Purpose: With the realization that immunologic pathways of inflammation involving ICAM-1 expression may contribute to the pathogenesis of biliary atresia (BA), the possibility exists for altering the disease process by modulating this adhesion molecule's expression. However, role of anti-inflammatory agents for BA has never been explored. Thus, we investigated the effects of steroid therapy on serum ICAM-1 levels in patients with BA.
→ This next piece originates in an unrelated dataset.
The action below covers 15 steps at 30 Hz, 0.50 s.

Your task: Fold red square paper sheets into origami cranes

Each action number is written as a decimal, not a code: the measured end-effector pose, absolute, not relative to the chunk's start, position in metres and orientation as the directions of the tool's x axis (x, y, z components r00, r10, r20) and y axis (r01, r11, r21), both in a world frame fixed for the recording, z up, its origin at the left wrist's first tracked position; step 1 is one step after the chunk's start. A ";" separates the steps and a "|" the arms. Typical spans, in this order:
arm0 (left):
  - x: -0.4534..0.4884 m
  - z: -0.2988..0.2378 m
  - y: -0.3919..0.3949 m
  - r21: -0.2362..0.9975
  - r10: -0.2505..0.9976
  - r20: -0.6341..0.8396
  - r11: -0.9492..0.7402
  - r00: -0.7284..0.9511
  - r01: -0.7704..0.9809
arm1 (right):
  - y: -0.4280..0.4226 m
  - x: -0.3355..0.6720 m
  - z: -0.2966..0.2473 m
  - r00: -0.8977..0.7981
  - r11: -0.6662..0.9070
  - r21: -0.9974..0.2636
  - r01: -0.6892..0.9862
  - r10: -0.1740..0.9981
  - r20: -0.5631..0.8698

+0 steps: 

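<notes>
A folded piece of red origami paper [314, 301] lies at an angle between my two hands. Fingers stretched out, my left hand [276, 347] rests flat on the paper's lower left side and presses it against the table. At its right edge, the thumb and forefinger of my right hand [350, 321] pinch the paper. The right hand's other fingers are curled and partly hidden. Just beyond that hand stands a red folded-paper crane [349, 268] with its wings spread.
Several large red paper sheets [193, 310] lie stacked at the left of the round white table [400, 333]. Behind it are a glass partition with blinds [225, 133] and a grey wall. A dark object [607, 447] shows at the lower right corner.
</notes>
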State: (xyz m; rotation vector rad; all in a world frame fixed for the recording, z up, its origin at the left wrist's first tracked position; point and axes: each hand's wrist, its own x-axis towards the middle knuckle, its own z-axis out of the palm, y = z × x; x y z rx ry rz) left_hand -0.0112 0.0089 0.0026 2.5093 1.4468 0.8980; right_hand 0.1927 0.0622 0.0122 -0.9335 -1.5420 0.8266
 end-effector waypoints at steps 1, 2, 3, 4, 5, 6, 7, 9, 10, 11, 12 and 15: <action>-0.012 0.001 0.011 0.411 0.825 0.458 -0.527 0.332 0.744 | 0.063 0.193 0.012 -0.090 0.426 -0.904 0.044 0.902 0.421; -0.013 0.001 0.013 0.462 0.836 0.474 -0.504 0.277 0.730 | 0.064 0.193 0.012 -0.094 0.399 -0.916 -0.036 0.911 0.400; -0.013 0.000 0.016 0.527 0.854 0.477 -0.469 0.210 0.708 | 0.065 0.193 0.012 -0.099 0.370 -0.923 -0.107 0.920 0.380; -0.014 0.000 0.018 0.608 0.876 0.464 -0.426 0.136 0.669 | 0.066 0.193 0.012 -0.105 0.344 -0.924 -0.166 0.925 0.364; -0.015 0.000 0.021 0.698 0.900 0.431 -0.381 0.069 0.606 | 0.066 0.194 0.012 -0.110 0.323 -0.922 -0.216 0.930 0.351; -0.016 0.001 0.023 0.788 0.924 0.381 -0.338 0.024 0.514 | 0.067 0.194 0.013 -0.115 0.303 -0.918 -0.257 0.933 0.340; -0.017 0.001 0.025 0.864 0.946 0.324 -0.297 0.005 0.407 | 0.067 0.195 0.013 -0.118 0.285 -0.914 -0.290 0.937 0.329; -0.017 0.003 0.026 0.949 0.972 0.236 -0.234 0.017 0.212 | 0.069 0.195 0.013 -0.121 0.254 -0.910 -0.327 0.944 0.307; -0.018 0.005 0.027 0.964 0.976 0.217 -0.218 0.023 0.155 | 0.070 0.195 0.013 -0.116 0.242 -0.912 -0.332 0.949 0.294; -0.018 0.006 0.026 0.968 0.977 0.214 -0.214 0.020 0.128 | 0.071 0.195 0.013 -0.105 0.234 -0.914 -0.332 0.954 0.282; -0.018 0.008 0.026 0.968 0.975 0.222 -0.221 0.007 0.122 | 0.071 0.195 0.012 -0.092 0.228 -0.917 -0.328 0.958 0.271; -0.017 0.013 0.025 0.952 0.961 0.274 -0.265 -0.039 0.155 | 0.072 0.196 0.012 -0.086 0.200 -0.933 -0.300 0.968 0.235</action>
Methods: Patients with confirmed BA undergoing an hepatoportoenterostomy were started on Prednisone therapy with the resumption of oral intake. The initial dose was 4 mg/kg/day with a tapering schedule of 2 mg/kg/day x 2wks,then 1 mg/kg/day x 2 wks, then 0.5 mg/kg/day x 2 wks, then off. Serum was collected from each patient at the time of diagnosis and at varying time points following surgery and stored at -80°C until assayed. Levels of sICAM-1 were measured in duplicate utilizing an ELISA method (Biosource International).
Results: A total of 3 patients with follow-up>1 yr were studied. Mean duration of follow-up was 20+2; months. sICAM-1 levels were significantly elevated in all patients when compared to controls at the time of diagnosis (533+282 vs 78+12 ng/ml). sICAM-1 levels tended to increase immediately following surgery. By 1 yr after surgery, 2 of the 3 infants had sICAM-1 levels significantly below those found at the time of diagnosis (289+10 vs 1197+l24 ng/ml) and lower than untreated historical controls. All had normal bilirubin levels at 1 yr of follow-up.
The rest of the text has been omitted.